Exercise objective:
From the line containing "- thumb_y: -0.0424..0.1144" down to the line containing "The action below" in the records below, reproduce every line exactly, ends included, and omit all others.

Records drawn from a dataset:
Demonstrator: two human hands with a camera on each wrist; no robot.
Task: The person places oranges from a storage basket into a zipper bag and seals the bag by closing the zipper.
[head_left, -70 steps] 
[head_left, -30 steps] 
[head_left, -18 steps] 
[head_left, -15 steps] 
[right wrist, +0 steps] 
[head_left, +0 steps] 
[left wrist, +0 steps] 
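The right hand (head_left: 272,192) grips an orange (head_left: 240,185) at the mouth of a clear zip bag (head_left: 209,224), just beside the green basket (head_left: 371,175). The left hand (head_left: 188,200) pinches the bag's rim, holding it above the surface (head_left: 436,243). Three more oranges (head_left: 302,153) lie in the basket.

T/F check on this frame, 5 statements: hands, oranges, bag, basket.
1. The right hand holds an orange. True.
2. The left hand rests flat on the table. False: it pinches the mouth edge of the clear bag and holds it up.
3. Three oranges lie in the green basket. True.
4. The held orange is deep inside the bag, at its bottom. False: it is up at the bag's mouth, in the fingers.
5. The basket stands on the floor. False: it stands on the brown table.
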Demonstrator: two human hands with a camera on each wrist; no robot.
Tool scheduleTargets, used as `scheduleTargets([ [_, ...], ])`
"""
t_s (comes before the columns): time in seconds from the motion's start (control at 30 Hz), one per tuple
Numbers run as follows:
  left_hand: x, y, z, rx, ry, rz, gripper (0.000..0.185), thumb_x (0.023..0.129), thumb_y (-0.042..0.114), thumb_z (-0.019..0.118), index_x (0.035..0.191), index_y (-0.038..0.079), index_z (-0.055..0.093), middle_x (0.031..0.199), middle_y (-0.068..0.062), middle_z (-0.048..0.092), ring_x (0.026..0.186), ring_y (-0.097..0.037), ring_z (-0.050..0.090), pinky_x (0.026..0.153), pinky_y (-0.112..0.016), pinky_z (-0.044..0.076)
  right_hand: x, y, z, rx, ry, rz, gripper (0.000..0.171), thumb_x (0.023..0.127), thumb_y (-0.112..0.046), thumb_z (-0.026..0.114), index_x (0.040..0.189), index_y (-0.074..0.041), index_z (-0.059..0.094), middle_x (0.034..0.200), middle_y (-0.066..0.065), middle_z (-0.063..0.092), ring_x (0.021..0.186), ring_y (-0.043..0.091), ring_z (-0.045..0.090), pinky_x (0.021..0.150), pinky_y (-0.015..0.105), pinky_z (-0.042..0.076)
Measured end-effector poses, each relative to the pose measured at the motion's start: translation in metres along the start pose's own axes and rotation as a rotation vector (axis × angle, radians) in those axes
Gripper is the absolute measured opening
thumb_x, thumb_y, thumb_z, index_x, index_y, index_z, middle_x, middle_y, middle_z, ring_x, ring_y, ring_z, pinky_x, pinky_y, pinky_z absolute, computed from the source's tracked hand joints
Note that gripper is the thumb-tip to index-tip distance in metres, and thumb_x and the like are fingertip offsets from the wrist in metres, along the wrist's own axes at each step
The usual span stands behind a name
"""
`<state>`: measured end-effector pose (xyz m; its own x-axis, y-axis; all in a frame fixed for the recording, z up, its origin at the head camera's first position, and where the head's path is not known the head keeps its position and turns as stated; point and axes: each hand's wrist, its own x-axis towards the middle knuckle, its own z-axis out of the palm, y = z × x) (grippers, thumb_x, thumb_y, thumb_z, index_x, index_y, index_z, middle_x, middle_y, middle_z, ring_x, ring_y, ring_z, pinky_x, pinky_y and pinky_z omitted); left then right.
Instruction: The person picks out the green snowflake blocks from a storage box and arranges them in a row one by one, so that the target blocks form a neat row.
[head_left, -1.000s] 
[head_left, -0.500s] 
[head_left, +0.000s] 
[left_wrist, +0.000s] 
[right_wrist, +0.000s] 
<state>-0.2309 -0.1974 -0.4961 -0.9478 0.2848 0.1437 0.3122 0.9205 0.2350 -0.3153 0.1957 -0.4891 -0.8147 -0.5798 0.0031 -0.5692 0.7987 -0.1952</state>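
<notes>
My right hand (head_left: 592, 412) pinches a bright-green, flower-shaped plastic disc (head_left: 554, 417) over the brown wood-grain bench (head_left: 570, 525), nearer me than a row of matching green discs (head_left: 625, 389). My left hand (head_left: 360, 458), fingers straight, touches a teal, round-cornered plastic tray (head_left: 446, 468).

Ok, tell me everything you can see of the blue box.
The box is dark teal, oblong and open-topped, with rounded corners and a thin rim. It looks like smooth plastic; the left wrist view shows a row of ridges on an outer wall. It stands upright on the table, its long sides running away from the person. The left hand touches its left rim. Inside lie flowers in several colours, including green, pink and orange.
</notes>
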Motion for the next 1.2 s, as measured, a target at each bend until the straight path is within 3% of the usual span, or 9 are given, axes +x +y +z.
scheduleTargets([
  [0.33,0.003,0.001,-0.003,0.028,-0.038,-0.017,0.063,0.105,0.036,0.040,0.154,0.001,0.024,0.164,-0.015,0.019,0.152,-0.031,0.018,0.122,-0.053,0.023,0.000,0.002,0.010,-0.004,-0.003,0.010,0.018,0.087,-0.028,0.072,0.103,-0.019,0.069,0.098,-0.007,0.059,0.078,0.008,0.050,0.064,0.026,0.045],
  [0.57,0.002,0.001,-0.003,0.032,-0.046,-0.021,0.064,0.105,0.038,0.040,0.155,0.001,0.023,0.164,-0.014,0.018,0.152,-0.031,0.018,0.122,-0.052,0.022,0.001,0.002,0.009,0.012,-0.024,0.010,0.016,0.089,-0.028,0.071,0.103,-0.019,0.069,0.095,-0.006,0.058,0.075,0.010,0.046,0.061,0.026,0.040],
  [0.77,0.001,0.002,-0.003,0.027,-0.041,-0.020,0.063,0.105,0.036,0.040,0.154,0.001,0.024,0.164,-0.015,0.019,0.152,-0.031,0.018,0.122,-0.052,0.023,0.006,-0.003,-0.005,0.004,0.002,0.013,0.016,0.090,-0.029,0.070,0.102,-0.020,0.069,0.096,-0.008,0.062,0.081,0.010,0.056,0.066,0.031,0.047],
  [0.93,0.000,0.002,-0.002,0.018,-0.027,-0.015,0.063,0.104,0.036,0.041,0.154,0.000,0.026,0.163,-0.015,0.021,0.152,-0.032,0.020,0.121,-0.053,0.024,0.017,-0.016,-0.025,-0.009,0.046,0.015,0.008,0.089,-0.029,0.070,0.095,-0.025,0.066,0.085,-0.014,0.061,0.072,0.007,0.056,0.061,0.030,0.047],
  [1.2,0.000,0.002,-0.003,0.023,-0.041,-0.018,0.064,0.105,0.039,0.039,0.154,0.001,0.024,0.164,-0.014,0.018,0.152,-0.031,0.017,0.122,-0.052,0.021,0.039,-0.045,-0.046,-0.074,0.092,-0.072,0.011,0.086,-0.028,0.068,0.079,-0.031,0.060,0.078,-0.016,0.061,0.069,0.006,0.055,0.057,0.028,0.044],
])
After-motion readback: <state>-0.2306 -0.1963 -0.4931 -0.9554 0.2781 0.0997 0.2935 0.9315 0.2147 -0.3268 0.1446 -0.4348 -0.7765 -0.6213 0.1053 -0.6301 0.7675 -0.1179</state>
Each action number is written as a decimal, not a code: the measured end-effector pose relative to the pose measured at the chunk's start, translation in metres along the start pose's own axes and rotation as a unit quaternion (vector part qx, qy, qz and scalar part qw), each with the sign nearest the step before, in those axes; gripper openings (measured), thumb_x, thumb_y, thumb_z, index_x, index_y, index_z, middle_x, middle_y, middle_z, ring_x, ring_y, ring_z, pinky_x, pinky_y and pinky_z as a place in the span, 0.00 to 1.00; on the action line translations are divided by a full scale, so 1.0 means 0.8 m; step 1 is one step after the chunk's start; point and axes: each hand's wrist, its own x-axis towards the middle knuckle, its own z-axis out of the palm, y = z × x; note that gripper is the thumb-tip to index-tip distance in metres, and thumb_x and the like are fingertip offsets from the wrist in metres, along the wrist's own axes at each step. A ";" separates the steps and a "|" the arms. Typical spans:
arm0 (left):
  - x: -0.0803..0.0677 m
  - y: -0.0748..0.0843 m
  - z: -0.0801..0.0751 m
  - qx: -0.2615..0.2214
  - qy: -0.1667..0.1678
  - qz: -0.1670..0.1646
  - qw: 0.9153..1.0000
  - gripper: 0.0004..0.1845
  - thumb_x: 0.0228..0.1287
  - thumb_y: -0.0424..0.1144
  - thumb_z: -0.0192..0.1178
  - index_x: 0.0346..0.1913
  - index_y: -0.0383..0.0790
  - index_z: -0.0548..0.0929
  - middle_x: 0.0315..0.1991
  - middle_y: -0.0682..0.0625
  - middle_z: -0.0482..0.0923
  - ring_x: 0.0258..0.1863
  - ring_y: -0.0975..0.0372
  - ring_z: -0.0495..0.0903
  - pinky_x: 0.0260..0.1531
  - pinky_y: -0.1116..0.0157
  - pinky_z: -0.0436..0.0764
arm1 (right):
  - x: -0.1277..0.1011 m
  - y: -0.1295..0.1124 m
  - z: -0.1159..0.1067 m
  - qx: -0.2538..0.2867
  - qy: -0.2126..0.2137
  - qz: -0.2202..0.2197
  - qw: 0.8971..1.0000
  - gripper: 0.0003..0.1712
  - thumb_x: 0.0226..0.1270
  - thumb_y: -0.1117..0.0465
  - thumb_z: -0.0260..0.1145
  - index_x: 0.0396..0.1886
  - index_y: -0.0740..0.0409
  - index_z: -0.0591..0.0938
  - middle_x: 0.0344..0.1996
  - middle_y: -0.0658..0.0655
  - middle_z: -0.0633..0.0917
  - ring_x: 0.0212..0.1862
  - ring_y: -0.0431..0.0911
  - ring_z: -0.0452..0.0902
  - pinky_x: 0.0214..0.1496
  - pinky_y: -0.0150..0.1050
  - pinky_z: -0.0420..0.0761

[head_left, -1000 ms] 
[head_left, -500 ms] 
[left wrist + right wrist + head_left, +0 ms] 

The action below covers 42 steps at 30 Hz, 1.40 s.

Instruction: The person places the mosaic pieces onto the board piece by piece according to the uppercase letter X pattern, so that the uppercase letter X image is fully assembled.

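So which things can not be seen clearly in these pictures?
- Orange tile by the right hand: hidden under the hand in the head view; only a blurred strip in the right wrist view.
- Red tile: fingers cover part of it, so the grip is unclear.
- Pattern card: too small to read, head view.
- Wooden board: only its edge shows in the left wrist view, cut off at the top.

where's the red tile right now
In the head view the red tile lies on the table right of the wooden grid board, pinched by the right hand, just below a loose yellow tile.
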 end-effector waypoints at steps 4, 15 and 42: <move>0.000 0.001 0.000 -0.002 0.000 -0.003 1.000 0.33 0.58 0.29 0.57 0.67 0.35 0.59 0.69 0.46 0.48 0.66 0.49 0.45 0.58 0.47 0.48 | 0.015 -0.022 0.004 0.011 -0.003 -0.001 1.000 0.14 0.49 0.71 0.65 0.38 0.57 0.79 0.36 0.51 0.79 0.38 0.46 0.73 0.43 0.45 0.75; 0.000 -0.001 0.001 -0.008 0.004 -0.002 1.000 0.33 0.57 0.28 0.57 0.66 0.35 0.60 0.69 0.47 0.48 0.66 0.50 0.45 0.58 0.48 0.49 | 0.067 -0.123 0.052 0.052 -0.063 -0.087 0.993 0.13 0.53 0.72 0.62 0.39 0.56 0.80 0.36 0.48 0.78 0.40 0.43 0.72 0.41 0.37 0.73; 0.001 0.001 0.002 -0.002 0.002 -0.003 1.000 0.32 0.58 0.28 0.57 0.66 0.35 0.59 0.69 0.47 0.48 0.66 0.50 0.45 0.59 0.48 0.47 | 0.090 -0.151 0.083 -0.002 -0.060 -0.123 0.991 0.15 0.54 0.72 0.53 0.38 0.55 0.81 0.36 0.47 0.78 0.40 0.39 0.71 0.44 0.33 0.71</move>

Task result:
  - thumb_y: -0.0424..0.1144
  - thumb_z: -0.0192..0.1178
  - index_x: 0.0346..0.1913
  - index_y: -0.0383..0.0790
  - index_z: -0.0548..0.0929
  - middle_x: 0.0315..0.1991
  - middle_y: -0.0682..0.0625
  - middle_z: -0.0482..0.0923
  - ring_x: 0.0258..0.1863
  - ring_y: -0.0975..0.0372
  - ring_z: -0.0495..0.0903
  - pinky_x: 0.0260..0.1531
  - pinky_y: -0.1116..0.0157
  - pinky_z: -0.0436..0.0764
arm1 (right):
  - x: -0.1277..0.1011 m
  - y: -0.1295..0.1124 m
  - z: -0.1159..0.1067 m
  - qx: -0.2538..0.2867
  - qy: -0.2126..0.2137
  - qz: -0.2202..0.2197
  - qw: 0.8971..1.0000
  - gripper: 0.0003..0.1712
  - thumb_x: 0.0226..0.1270
  - thumb_y: -0.1117..0.0465
  - thumb_z: -0.0260..0.1145
  - index_x: 0.0396..0.1886
  - index_y: -0.0740..0.0409
  - index_z: -0.0591..0.0938
  - middle_x: 0.0344..0.1996
  - middle_y: -0.0658..0.0655
  - middle_z: -0.0633..0.0917
  - ring_x: 0.0212..0.1862
  - ring_y: -0.0431..0.0911
  - ring_z: -0.0452..0.0902
  - pinky_x: 0.0214..0.1496
  - pinky_y: -0.0150..0.1050
  - pinky_z: -0.0420..0.0761

[head_left, -1000 ms] 
[head_left, -500 ms] 
[left wrist + right wrist + head_left, +0 ms] 

The action below covers 42 steps at 30 Hz, 1.40 s.

There's nothing else to the answer.